The consolidated financial statements of Synergy CHC Corp. as of December 31, 2024 and 2023 and for the years then ended included in this prospectus have been so included in reliance on the reports of RBSM LLP, an independent registered public accounting firm, which are included herein, given on the authority of said firm as experts in auditing and accounting.
WHERE YOU CAN FIND MORE INFORMATION
This prospectus is part of a registration statement that we filed with the SEC and does not contain all of the information set forth in the registration statement and the exhibits to the registration statement For further information with respect to us and the securities we are offering under this prospectus, we refer you to the registration statement and the exhibits and schedules filed as a part of the registration statement. You should rely only on the information contained in this prospectus. We have not authorized anyone else to provide you with different information. We are not making an offer of these securities in any jurisdiction where the offer is not permitted. You should assume that the information contained in this prospectus is accurate only as of the date of this prospectus, regardless of the time of delivery of this prospectus or any sale of our securities.

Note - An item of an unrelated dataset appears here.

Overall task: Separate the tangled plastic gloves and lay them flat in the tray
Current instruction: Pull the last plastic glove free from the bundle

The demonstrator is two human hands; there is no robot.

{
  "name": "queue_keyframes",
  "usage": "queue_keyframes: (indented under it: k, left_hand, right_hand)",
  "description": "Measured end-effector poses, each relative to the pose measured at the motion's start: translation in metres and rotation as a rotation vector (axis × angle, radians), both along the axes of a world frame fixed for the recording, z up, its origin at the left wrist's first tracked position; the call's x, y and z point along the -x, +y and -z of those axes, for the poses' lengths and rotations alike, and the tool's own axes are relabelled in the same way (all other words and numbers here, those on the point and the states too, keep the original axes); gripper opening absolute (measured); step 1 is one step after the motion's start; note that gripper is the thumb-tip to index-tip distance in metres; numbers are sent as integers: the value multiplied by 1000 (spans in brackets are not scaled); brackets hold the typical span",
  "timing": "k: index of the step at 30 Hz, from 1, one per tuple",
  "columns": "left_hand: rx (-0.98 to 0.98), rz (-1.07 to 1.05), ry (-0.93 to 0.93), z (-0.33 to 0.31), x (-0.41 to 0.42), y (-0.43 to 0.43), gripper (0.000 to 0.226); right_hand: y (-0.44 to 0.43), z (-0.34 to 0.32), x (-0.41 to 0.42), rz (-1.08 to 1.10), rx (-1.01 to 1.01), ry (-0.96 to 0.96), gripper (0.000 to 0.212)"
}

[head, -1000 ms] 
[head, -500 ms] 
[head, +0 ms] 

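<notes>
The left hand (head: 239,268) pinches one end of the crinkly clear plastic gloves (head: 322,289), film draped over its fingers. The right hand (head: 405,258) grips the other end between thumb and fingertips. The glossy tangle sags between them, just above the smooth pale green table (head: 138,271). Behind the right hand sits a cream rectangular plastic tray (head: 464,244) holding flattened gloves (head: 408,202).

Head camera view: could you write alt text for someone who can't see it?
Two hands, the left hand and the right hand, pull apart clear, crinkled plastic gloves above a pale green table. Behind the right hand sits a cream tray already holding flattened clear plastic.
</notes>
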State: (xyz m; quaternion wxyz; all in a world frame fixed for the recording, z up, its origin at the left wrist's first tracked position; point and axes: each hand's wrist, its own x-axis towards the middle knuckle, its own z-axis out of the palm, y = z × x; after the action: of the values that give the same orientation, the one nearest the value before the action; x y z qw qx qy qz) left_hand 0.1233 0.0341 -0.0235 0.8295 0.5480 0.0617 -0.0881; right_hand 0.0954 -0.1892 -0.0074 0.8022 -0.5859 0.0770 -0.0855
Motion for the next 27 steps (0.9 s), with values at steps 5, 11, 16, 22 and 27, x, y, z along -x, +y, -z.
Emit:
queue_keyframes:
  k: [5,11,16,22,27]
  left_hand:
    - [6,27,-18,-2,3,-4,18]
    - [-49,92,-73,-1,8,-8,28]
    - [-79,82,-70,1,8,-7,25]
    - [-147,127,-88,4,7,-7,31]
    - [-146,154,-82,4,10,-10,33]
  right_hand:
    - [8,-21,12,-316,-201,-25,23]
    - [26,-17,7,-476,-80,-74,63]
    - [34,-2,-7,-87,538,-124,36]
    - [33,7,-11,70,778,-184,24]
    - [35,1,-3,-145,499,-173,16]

We file annual, quarterly and current reports, proxy statements and other information with the SEC. Our SEC filings are available to the public from commercial document retrieval services and over the Internet at the SEC’s website at www.sec.gov.
We maintain a website at www.synergychc.com. You may access our Annual Reports on Form 10-K, Quarterly Reports on Form 10-Q, Current Reports on Form 8-K and amendments to those reports filed or furnished pursuant to Section 13(a) or 15(d) of the Exchange Act with the SEC free of charge at our website as soon as reasonably practicable after such material is electronically filed with, or furnished to, the SEC. The information contained in, or that can be accessed through, our website is not incorporated by reference into, and is not part of, this prospectus.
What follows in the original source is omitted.